PARKERSBURG — Two of West Virginia’s three members of the U.S. House of Representatives voted against an aid package for the Postal Service that would reverse cuts and prevent any effort to slow delivery of the mail.

Rep. David McKinley, R-1st, was among the 26 Republicans who voted for House Resolution 8015 worth $25 billion to the Postal Service.

West Virginia Reps. Alex Mooney, R-2nd, who represents Wirt and other counties in the region, and Carol Miller, R-3rd, voted against the bill, dubbed the Delivering for America Act.

The bill passed 257-150.

McKinley, Mooney and Rep. Bill Johnson, R-Washington in Ohio, who also voted against the resolution, went off on House Speaker Nancy Pelosi and accused her of political motives.

“Supporting the mission of the postal service should not be a partisan issue, unfortunately Democrats have chosen to turn it into one,” McKinley said.

“They must have a short memory. After all, the Obama administration proposed reducing service to five-day delivery, closing rural post offices, and altering the USPS retirement system, all of which I opposed.

“And now Speaker Pelosi has rushed the House back for a vote on the USPS, but in so doing missed an opportunity to help struggling families and businesses,” he said. “The House should have used this opportunity to provide relief for families and small businesses, and additional funding to schools and hospitals.”

Opponents to reducing postal services during a pandemic and just before an election cited the removal of equipment and boxes and a possible slow down of deliveries of other mail, including prescriptions and benefits.

President Donald Trump, who has claimed voting by mail would be fraught with fraud opposes, opposes the resolution and has threatened to veto it.

“I’m not concerned about Ohio’s election process. In our state we have a solid system in place where citizens can request an absentee ballot,” Johnson said.

“And, of course, people can always vote in-person early or on Election Day. It is also clear that even a massive surge in absentee voting would pale in comparison to peak mail volume around the holiday season.”

Johnson called the vote “the latest controversy drummed up by Speaker Pelosi and her liberal left allies surrounding the United States Post Office.” He cited the financial problems at the Postal Service.

“This issue didn’t just appear overnight as many on the left would have you believe. The removal of mail boxes is also not new: 14,000 of them were removed during the Obama administration,” Johnson said. “What did happen, however, over the last couple of weeks, is that Democrats conjured up yet another fake scandal in an attempt to hurt President Trump.

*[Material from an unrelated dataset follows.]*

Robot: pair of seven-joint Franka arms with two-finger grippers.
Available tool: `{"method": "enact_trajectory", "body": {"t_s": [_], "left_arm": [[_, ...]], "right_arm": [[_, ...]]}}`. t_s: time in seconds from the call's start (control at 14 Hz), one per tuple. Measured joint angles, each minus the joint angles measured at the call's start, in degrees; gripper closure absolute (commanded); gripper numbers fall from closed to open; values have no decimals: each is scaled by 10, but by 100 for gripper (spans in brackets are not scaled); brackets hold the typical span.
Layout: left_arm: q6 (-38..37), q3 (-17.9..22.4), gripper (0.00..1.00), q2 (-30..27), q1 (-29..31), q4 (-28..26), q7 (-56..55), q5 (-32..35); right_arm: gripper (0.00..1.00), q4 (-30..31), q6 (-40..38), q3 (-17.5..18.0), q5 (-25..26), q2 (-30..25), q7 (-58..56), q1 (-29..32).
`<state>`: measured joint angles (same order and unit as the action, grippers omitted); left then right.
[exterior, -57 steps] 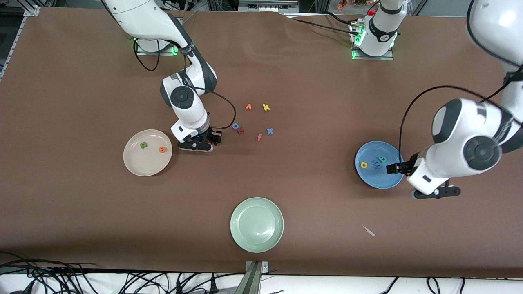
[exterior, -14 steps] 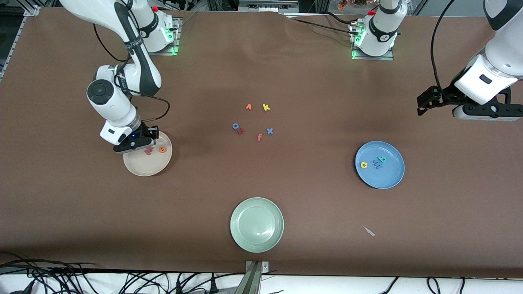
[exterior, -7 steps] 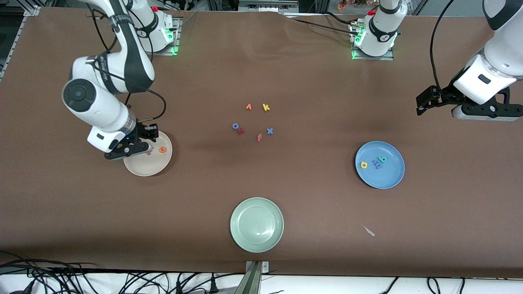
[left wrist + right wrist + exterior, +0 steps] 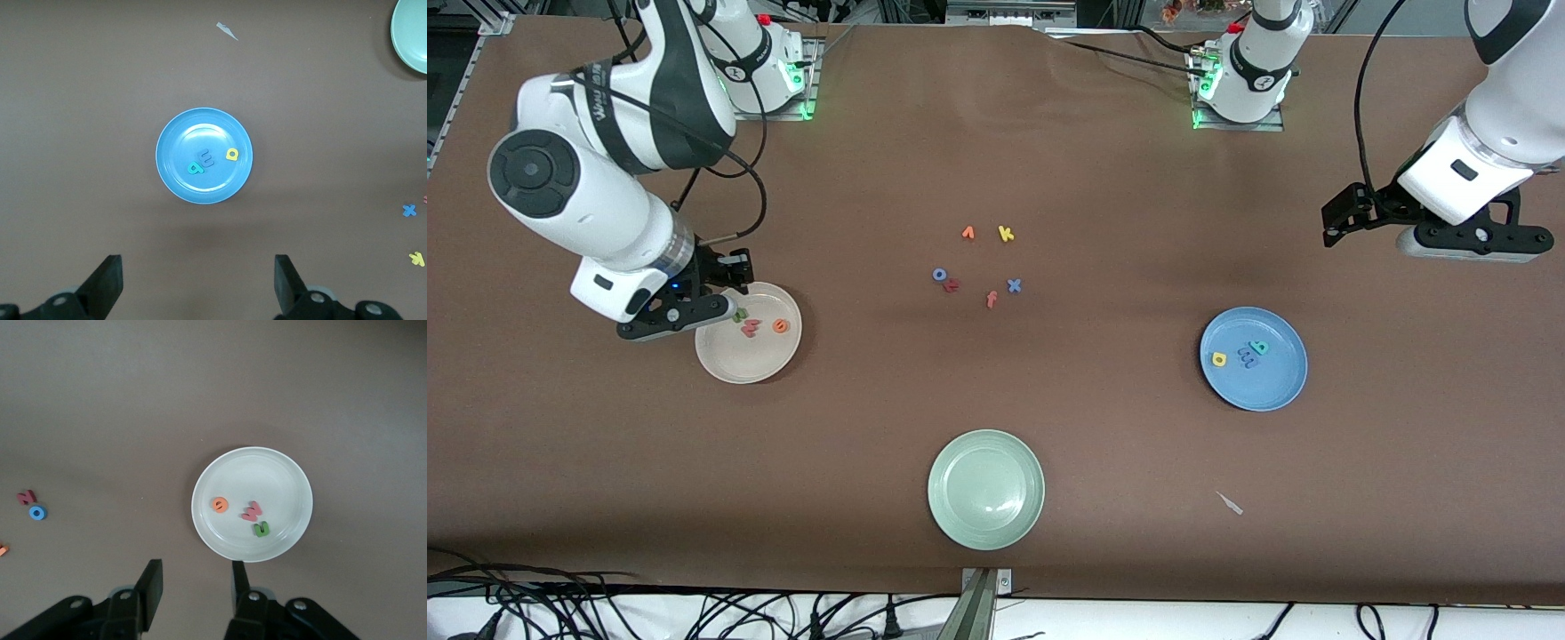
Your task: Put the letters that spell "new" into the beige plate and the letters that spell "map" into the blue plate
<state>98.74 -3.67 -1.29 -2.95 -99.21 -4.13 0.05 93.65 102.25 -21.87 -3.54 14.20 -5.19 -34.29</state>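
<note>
A brown counter carries three plates and a loose cluster of foam letters. At the right arm's end, the beige plate holds the green n, the pinkish-red w and the orange e, all lying flat and close together. The right pincer is held over the plate's edge toward that same end of the counter; its jaws are set narrow and nothing is gripped. Mid-counter, the spare letters are left well apart from both plates, and the pale green plate is found nearer the camera. At the left arm's end, the blue plate holds the yellow p, the periwinkle m and the teal a. The left pincer is held wide and empty, well apart from it. Both words are judged placed; nothing is left to be grasped.
</note>
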Motion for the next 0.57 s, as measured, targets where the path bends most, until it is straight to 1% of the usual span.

Speaker Pelosi recently claimed that seniors’ Social Security checks are in jeopardy because of the USPS’s lack of funding. This is false, and she knows it. Most seniors have had their checks electronically deposited since 2013.”

Mooney said the resolution undermines postal reforms and harms the long-term solvency of the Postal Service.

“Speaker Pelosi convened the U.S. House of Representatives today to fuel a false and intentionally misleading theory about the USPS. The best and most secure way to vote, as intended by our Founding Fathers, is in person,” Mooney said.

“Furthermore, the USPS has clearly stated it can handle the volume of election mail. The fact is that if every registered American voted by mail, the total mail volume would be far less than the two and a half billion pieces of mail the USPS handled in the week before Christmas last year.”